Policies affecting long-term care are not usually scrutinized as closely because most of us hope to never need long-term care services. Yet the National Center for Health Statistics reports that in 2016, more than 8.3 million people received these types of services through adult day centers, home health agencies, hospice agencies, nursing homes, and residential communities (https://www.cdc.gov/nchs/data/series/sr_03/sr03_43-508.pdf).
Since independence as we age is not guaranteed, it makes sense to consider long-term care policy proposals and how our own or the care needs of our loved ones will be met. Here are the highlights of the current top Democratic candidates’ platforms:
- Provide tax breaks for caregivers who are not receiving wages for their work which can be used toward building retirement savings
- Increase tax benefits for older Americans who utilize retirement savings to purchase long-term care insurance (LTCI)
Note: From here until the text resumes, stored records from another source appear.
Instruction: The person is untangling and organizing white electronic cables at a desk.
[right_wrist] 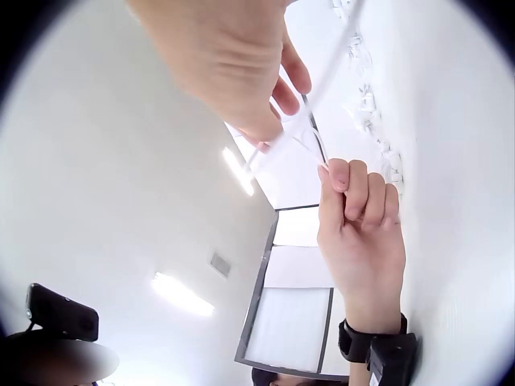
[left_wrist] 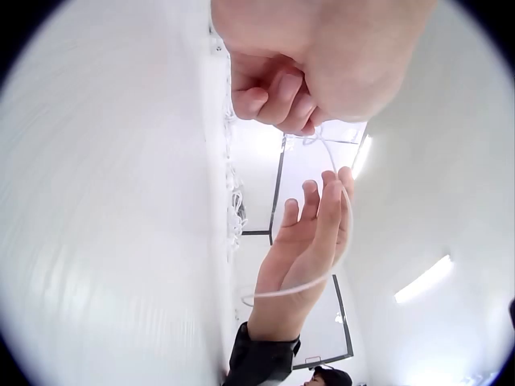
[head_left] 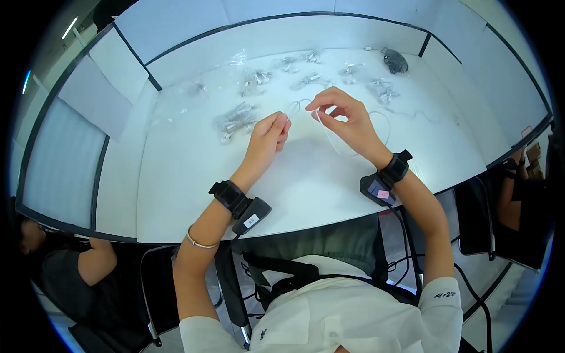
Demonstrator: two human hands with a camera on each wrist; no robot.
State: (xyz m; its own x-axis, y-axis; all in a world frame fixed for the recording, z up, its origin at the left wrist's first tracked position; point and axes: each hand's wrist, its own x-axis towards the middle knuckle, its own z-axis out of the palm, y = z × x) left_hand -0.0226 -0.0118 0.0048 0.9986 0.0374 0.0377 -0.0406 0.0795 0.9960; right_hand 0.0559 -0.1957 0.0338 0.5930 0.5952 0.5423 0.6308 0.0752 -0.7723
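Note:
A thin white cable (head_left: pixel 388 126) runs between the two hands and hangs in a wide loop round the right hand. My left hand (head_left: pixel 269 140) pinches one part of it between thumb and curled fingers; in the right wrist view the left hand (right_wrist: pixel 364 213) shows this grip. My right hand (head_left: pixel 347 120) holds the cable near the thumb and index fingertips, the other fingers loosely bent. Small loops of cable (head_left: pixel 298 105) stand between the hands. In the left wrist view the cable (left_wrist: pixel 351 233) passes across the right hand (left_wrist: pixel 302 249).
Bundled white cables in clear bags (head_left: pixel 236 120) lie left of the hands, with several more (head_left: pixel 310 80) toward the back. A black bundle (head_left: pixel 395 61) sits at the back right. Low white partitions (head_left: pixel 282 35) edge the white table (head_left: pixel 194 194). People sit at both sides.

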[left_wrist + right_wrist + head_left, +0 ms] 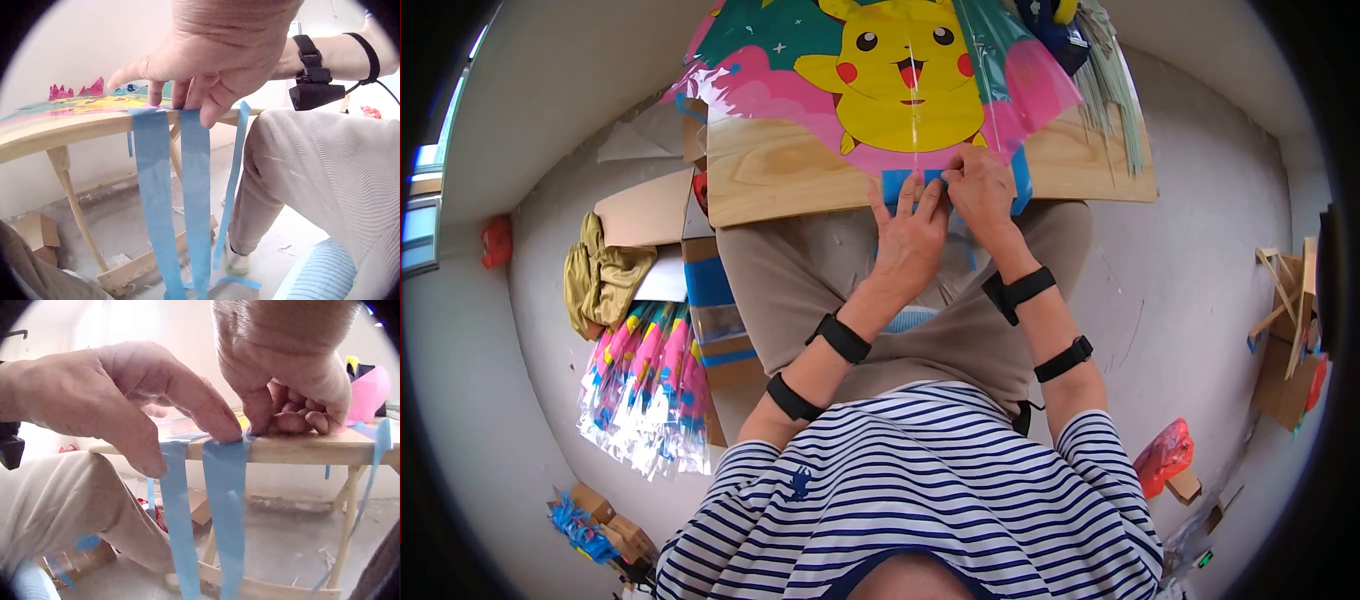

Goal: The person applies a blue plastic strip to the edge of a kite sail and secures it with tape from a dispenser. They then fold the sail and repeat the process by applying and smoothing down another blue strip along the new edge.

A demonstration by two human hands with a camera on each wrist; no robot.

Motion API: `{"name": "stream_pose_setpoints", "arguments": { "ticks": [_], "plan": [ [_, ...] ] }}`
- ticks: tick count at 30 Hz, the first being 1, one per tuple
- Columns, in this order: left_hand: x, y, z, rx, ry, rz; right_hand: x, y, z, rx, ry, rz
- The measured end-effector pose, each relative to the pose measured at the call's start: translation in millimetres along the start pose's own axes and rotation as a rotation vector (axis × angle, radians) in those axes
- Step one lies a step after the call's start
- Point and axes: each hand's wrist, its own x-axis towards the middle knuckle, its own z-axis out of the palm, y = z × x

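Note:
A clear plastic sheet printed with a yellow cartoon figure (905, 85) lies over the wooden table (790, 165). Blue plastic strips (153, 181) hang from the table's front edge, their upper ends by the sheet's lower margin. My left hand (912, 238) has its fingers spread, with the tips pressing on the strips at the edge. Just to its right, my right hand (983, 195) has curled fingers, with thumb and fingertip pinching at the top of a blue strip (226, 487). The pinched spot itself is mostly hidden by the fingers.
Thin pale rods (1108, 100) lie at the table's right side. Left of my legs, several folded printed sheets (650, 370) hang by cardboard boxes (645, 210) and an olive cloth (605, 275). Another blue strip (236, 187) hangs close to my knee.

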Motion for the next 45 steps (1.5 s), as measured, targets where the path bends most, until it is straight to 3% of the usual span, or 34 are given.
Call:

- Support the passage of the CARE Act at the federal level. This Caregiver Advise, Record, Enable Act is designed to improve how discharge instructions are provided to caregivers when an individual is discharged from the hospital
- Provide a daily benefit for those over age 65 who need home or facility care to help them manage 2 or more activities of daily living. This benefit would be adjustable for inflation and the area in which a person lives
- Standardize LTCI, create a marketplace for these plans, encourage employers to offer this type of insurance, and design private/public partnerships to provide coverage
- Adjust state Medicaid reimbursement rates to allow for care providers to pay workers at least a $15/hr minimum wage
- Provide 12 weeks of paid leave for family caregiving
- Expansion of the CAPABLE program in which older adults are visited by a nurse, occupational therapist, and home repair professional in order to keep them safer and healthier in their homes
- Creation of an Intergenerational Service Corps to strengthen and increase the direct care workforce
- Set and enforce minimal staffing ratios in nursing homes and enact federal quality standards for assisted living facilities
- Provide Social Security credits for certain family and unpaid caregivers
- Increase wages and improve training for long-term care workers and provide a loan forgiveness program
- Increase access to mental health treatment for older adults
- Provide a tax credit of up to 20% of the premium cost of qualified LTCI plans
- Provide paid family leave and a tax credit for caregivers
- Invest in programs to care for those experiencing Alzheimer’s disease
- Offer incentives for employers to provide LTCI plans to employees
- Prevent disability and aging services from control by for-profit managed care organizations
- “Guarantee health care, including mental health care and home- and community-based services and supports without waitlists, asset or income restrictions, as a human right to everyone in America”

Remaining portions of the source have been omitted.